Tuesday, January 29, 2008

Where I lead the BBC follow!

I spent hours last year re-cutting episodes of Torchwood so that my kids could watch it - they are monster Dr Who fans and were devistated when they realised that the spin-off was going out after the water-shed. Anyhow - click the link in this entry's title for details of my workflow.
I was very pleased to see that the BBC are now doing it for me! By the end of season one I was knocking out a dozen DVDs per week to keep up with the demands of school friends!

Labels: , ,

Monday, January 28, 2008

After Effects, Kona and video colour-space

Final Cut Pro is a proper video app that knows about video hardware. If you have a Kona card (or worse a Black Magic card!) then you ingest YUV data off tape and lay-back in the same way. The colour space is the same throughout the process and there is no colour space conversion.
See a previous entry here for details on TV colour space matrices.
Anyway - we're finishing a project at five and we discover they want to use a feature of the Kona card called Desktop Passthrough (or somesuch) which allows the SDi output to appear as a second GUI monitor. It is a feature specifically for those apps that don't know about video hardware but where having a preview on a video monitor would be useful. As far as After Effects is concerned the Kona card is a second Mac desktop monitor and you can send it's output full-screen to that display. My initial worry was that being an RGB-only program how would the Kona deal with the RGB feed? I imagined it did a quick and dirty transcode, probably not paying any attention to the 601 or 709 matrix (depending on standard or hi-def). We were pleasantly suprised when (after having calibrated the SDi monitor for correct colour in FCP) we found the probe telling us that the whites out of After Effects were bang-on!

Labels: , , ,

Tuesday, January 09, 2007

Microsoft Research Group Shot

Group Shot helps you create a perfect group photo out of a series of group photos. With Group Shot you can select your favorite parts in each shot of the series and Group Shot will automatically build a composite image.

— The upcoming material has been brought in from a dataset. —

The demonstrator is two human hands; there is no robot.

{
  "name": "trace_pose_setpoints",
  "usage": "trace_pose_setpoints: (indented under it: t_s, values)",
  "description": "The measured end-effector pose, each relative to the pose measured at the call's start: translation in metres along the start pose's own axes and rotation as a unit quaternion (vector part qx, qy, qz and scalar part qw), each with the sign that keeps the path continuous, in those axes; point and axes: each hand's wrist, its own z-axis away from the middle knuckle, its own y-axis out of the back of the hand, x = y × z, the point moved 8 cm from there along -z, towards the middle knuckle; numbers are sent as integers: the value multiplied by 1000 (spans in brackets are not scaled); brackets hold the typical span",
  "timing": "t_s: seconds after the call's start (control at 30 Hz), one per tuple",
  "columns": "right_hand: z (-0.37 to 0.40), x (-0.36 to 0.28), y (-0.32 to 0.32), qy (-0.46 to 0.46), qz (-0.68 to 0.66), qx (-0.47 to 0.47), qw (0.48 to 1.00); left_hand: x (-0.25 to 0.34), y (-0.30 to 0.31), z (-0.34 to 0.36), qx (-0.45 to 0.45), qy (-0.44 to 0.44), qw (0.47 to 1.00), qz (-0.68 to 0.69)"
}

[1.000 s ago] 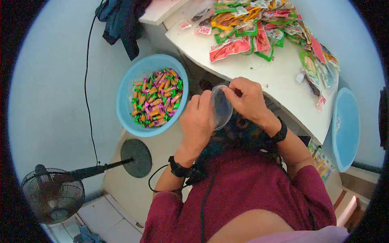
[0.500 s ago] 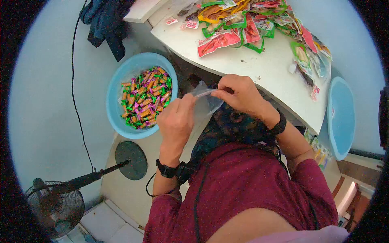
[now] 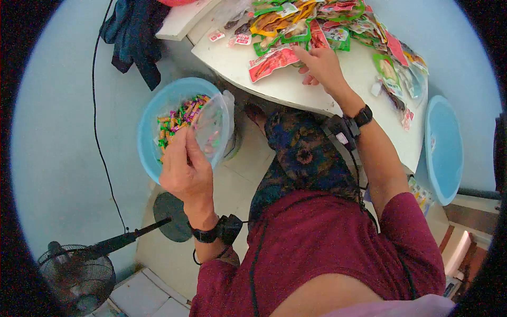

This image was made up from three taken at Sarah's folks' on Christmas day - in one image one of the kids is making a silly face, but in another Brenda has a nice smile - it took about ten minutes to build the composite image. I know you can do this sort of thing in Photoshop but this automates the process entirely. I haven't played about with it much but the examples online suggest that they don't even have to be very similair so long as there are common details the algorithm can find.

Labels: , , ,

Saturday, January 06, 2007

End of Torchwood!

The trouble with Torchwood is that it's not really clear who it's aimed at. It contains swearing, blood and sex, yet still somehow feels like a children's programme. Thirteen-year-olds should love it; anyone else is likely to be more than a little confused. Which isn't to say Torchwood is bad. Just bewildering. And very, very silly.
Charlie Brooker, Oct 28, 2006 The Guardian

I said this all along - a series that was ideal for my three except it has a few adult add-ons. Quite quickly I realised I'd get little peace unless I did them a version and so every week for the last three months I've dutifully copied the MPEG2 transport stream file onto my laptop (captured straight from the BBC Freeview mux - see Media Portal in my previous entry) and cut it down (using Video ReDo - again see previous entry) into a version I'd be happy for my seven, eleven and thirteen-year olds to watch. In most cases it's been very easy - just the Father Jack language (¨arse¨, ¨feck¨, ¨girls¨!) - I know they hear it all the time at school and on the bus but the youngest does have a habit of picking up what he sees on the tele and I want him to stay a innocent just a bit longer!

Episode 6 - ¨Countryside¨ was the most brutal (check out the cut-list, right) involving cannibals and required a bit of work to make the story hang together and yet keep it out of nightmare territory! Still - I think as far as cutting a P as B goes it worked out well and we made our own set of DVDs of the whole series (with annimated title screens etc.) which has proved very popular with parents of school friends! If only I had access to the rushes I could do a proper CBBC version!

Now, I could cut some of the extracted Torchwood footage into the Sarah Jane Adventures to make a late-night BBC3 version of that show!